DATASET EXCERPT —
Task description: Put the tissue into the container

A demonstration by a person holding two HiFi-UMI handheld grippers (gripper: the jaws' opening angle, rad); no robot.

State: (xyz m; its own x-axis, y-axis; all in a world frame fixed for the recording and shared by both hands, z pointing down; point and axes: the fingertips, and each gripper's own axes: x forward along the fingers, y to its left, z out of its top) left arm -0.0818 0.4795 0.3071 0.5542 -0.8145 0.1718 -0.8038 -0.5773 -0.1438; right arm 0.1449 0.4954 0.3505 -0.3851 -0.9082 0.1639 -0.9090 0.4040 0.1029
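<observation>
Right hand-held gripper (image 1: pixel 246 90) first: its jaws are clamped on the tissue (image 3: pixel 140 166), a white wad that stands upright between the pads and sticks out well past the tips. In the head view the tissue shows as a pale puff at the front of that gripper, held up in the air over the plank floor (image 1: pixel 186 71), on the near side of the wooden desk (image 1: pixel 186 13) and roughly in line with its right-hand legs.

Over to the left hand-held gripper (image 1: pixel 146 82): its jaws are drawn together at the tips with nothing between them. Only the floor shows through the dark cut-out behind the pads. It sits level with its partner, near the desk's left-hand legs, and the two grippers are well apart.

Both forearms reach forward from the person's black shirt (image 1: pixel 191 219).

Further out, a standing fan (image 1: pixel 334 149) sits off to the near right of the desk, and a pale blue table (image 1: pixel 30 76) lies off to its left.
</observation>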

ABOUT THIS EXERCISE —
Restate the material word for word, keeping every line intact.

TASK ANSWER —
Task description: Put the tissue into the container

A demonstration by a person holding two HiFi-UMI handheld grippers (gripper: the jaws' opening angle, rad); no robot.

State: (xyz m; its own x-axis, y-axis; all in a world frame fixed for the recording and shared by both hands, z pointing down; point and axes: the fingertips, and each gripper's own axes: x forward along the fingers, y to its left, z out of its top) left arm -0.0818 0.4795 0.3071 0.5542 -0.8145 0.1718 -0.8038 -0.5773 -0.1438; right arm 0.1449 0.4954 0.3505 -0.3851 -0.9082 0.1639 -0.9090 0.4040 0.1029
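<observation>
Right hand-held gripper (image 1: pixel 246 90) first: its jaws are clamped on the tissue (image 3: pixel 140 166), a white wad that stands upright between the pads and sticks out well past the tips. In the head view the tissue shows as a pale puff at the front of that gripper, held up in the air over the plank floor (image 1: pixel 186 71), on the near side of the wooden desk (image 1: pixel 186 13) and roughly in line with its right-hand legs.

Over to the left hand-held gripper (image 1: pixel 146 82): its jaws are drawn together at the tips with nothing between them. Only the floor shows through the dark cut-out behind the pads. It sits level with its partner, near the desk's left-hand legs, and the two grippers are well apart.

Both forearms reach forward from the person's black shirt (image 1: pixel 191 219).

Further out, a standing fan (image 1: pixel 334 149) sits off to the near right of the desk, and a pale blue table (image 1: pixel 30 76) lies off to its left.
</observation>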

No further output will be produced for this exercise.